Camila Freire, 28, enfermeira; e o engenheiro Igor Villar, 31, encontraram uma forma criativa de manter o encanto da relação. Uma vez por mês, um deles organiza um date misterioso. O destino é surpresa, revelado apenas na hora. “Hoje foi minha vez de escolher. Ele só soube onde vinha quando já estávamos a caminho”, conta Camila. Para o casal, o ritual virou um jeito de fortalecer os laços e criar novas memórias juntos, mesmo em meio à rotina.
O grupo Ladie também constrói vínculos, ao reunir mulheres com diversos perfis para atividades de todos os tipos. A fundadora do grupo, Rafysa Assunção, 31, contou que a ideia surgiu da necessidade de aumentar seu ciclo social. “A amizade pode facilitar o nosso dia a dia, é sempre bom contar com os nossos amigos, ter alguém com quem dividir momentos de alegria, de tristeza”, comentou a empreendedora.
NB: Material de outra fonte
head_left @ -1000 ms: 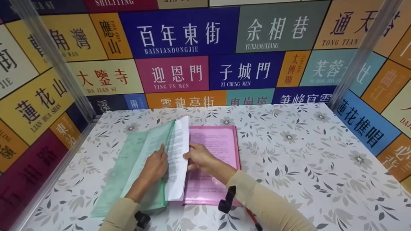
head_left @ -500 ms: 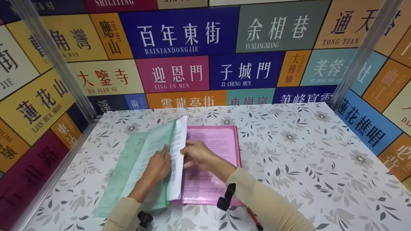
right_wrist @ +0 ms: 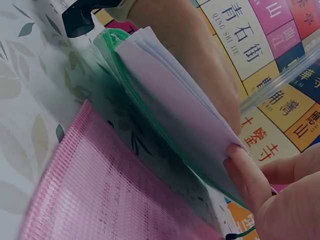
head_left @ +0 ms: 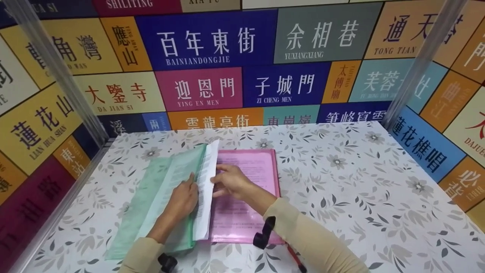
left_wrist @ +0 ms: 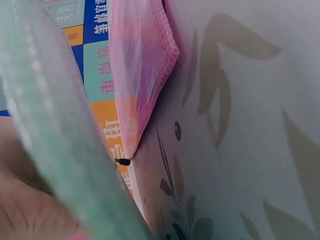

Ela compartilha que os encontros oferecem uma união entre as participantes. “É um momento de união de propósitos, projetos, trocas afetivas, de amizade, de escuta no dia a dia, considerando, principalmente, as questões emocionais. É importante ter pessoas com quem possamos contar”, disse.
Rafysa também fala que o grupo proporciona que as pessoas compartilhem sua solitude e ajuda a lidar com a solidão. “Ter trocas é sempre significativo. Você ouvir o outro, você ser ouvido. Fazer coisas que você claro pode fazer sozinho, mas por que não fazer com uma boa companhia de qualidade, então acho que vale a pena a gente ter esses momentos”, comentou.